● **Prompt**:
All that is wanted is a word-for-word copy of the data from its first line to the line containing "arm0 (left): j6", both included.

(Entries taken from a collection)
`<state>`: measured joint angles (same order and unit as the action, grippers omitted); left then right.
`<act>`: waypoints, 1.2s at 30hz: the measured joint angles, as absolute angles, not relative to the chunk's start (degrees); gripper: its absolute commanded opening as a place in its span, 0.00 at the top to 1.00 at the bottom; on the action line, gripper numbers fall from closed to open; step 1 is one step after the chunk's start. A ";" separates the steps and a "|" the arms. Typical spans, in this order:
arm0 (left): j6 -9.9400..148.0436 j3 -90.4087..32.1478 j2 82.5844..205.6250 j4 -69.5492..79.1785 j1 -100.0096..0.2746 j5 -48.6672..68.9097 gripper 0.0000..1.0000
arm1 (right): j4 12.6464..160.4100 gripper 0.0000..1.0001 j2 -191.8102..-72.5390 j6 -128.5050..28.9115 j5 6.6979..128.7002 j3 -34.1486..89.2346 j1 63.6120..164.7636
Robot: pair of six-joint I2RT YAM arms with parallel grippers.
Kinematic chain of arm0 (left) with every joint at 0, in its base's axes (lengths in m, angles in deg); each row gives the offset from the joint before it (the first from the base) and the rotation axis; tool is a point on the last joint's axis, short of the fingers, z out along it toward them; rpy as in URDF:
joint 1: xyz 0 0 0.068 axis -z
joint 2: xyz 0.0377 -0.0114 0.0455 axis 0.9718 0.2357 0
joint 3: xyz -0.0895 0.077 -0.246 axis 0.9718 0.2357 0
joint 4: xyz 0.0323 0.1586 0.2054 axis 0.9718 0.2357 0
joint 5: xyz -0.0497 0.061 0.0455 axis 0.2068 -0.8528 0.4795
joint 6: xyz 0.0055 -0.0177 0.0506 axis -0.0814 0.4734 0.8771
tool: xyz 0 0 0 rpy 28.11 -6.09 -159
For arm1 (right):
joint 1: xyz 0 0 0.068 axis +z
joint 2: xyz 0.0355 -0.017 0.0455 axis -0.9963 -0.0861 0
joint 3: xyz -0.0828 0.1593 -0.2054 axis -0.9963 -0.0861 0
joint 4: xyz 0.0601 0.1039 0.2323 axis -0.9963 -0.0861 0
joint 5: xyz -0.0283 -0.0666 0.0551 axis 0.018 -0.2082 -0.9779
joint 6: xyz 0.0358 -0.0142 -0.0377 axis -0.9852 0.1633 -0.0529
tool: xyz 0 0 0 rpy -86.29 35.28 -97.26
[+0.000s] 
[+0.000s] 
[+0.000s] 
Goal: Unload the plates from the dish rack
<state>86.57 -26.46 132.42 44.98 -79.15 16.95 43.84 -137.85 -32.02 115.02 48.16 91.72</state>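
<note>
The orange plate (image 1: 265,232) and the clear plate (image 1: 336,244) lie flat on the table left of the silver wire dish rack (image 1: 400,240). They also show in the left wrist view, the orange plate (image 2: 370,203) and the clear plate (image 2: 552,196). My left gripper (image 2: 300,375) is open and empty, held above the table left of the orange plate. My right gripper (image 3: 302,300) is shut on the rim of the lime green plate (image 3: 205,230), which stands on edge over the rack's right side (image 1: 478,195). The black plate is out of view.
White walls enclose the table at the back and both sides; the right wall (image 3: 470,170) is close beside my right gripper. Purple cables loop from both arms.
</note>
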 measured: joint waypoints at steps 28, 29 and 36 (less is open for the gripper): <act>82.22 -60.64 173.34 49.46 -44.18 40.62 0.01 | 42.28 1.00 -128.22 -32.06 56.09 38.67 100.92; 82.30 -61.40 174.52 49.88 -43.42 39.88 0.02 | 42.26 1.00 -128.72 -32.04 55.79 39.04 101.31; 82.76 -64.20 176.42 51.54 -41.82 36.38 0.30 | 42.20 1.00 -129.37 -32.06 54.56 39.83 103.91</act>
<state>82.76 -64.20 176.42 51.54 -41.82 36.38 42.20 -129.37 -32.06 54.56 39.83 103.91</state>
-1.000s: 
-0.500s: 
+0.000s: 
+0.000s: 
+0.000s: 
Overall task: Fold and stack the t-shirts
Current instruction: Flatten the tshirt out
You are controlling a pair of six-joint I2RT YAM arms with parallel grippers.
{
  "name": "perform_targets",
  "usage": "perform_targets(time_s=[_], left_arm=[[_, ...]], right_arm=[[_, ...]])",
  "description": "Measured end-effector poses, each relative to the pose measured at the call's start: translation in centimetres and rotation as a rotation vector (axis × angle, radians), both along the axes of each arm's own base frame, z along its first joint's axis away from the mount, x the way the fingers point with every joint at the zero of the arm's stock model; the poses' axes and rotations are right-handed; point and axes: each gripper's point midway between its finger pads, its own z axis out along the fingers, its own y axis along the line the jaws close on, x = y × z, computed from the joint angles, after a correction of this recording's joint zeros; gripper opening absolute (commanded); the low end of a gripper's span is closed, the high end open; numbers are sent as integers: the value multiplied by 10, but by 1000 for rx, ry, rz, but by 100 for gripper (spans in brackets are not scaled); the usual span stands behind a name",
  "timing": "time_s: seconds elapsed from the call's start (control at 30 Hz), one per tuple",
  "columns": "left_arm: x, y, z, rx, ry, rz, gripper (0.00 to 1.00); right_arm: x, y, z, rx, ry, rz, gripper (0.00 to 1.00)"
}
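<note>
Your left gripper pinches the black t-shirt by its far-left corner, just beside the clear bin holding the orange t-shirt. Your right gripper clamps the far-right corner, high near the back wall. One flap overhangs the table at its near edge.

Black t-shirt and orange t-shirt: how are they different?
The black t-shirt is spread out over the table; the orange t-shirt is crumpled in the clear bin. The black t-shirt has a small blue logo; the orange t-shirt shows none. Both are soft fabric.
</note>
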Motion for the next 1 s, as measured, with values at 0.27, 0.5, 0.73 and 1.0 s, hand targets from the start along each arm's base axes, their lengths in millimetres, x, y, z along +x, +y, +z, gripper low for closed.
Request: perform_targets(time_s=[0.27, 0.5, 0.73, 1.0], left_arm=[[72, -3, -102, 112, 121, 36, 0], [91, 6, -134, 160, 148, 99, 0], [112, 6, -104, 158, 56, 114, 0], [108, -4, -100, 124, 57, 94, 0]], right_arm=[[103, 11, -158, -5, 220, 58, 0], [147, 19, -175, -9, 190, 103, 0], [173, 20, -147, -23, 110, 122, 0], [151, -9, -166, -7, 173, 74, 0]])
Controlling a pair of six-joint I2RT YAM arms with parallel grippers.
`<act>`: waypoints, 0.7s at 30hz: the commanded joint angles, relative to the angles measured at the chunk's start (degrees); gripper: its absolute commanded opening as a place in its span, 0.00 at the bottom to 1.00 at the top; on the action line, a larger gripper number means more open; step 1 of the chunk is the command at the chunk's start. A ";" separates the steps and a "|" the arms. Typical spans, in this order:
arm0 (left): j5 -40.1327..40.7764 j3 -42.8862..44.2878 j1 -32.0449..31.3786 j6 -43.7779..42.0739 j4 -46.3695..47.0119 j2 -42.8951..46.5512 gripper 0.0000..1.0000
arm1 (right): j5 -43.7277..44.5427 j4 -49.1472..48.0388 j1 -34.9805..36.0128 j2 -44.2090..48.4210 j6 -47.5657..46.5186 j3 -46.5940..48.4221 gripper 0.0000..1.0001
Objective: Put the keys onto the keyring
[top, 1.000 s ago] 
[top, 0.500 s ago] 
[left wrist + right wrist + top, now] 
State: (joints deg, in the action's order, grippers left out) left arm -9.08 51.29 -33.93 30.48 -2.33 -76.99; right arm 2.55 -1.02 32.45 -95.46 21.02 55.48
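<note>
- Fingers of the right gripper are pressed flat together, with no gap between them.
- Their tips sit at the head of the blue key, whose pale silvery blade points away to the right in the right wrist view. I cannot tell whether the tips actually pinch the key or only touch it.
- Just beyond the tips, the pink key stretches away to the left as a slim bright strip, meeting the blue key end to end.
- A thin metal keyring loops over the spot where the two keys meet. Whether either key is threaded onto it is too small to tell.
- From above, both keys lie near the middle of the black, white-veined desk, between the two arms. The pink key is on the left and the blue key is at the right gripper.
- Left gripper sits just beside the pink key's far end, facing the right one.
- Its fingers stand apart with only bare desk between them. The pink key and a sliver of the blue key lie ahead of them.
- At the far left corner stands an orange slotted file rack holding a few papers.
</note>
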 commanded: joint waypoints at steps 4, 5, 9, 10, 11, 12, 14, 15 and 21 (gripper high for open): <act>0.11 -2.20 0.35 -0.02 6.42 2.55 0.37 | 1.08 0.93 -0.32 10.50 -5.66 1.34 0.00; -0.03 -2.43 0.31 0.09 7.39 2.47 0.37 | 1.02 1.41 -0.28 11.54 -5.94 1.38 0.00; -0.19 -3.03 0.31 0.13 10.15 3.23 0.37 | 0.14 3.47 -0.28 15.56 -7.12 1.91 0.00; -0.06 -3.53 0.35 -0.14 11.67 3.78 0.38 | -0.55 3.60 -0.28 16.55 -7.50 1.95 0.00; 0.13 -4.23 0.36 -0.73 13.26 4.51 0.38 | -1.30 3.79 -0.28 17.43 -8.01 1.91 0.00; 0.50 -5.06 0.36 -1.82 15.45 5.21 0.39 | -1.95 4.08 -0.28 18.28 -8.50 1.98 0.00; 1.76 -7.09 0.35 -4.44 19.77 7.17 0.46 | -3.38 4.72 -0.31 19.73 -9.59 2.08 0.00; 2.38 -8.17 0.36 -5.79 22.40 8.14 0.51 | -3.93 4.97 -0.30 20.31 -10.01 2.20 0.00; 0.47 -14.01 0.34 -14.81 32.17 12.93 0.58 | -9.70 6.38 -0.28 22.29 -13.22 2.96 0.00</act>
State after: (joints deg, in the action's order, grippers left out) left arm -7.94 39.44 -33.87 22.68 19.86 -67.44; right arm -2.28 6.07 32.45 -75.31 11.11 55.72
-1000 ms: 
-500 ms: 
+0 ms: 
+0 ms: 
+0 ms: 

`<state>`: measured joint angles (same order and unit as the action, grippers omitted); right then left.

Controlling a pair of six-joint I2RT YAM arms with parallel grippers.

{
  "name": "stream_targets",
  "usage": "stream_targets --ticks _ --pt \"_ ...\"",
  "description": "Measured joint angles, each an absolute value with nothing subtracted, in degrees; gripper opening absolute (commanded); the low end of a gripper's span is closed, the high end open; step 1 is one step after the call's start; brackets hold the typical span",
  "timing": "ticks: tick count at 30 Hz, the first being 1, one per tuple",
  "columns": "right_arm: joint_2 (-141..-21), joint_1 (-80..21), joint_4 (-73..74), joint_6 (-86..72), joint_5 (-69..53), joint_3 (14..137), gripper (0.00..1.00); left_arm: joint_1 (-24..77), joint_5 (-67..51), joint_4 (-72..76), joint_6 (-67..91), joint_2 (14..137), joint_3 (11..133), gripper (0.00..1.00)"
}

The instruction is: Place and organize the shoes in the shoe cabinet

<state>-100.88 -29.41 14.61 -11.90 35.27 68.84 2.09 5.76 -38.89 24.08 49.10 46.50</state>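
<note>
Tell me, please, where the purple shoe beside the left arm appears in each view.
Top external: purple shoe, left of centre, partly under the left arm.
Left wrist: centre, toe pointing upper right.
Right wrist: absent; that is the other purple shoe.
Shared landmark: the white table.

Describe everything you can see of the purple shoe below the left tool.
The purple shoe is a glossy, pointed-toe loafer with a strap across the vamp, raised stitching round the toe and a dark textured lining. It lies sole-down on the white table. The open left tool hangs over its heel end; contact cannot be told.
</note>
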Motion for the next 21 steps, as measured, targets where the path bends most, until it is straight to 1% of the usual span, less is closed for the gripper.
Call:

● **Exercise solution**:
`<state>`: measured joint angles (same order and unit as the action, grippers omitted); left then right.
`<act>`: waypoints, 1.2s at 30hz: the measured joint angles, as absolute angles, not relative to the chunk's start (degrees); gripper: its absolute commanded opening as a place in its span, 0.00 at the top to 1.00 at the bottom; on the action line, gripper numbers fall from closed to open; step 1 is one step after the chunk's start. A ";" separates the steps and a "|" the arms. Typical spans, in this order:
arm0 (left): j6 -9.9400..148.0436 j3 -90.4087..32.1478 j2 82.5844..205.6250 j4 -69.5492..79.1785 j1 -100.0096..0.2746 j5 -48.6672..68.9097 gripper 0.0000..1.0000

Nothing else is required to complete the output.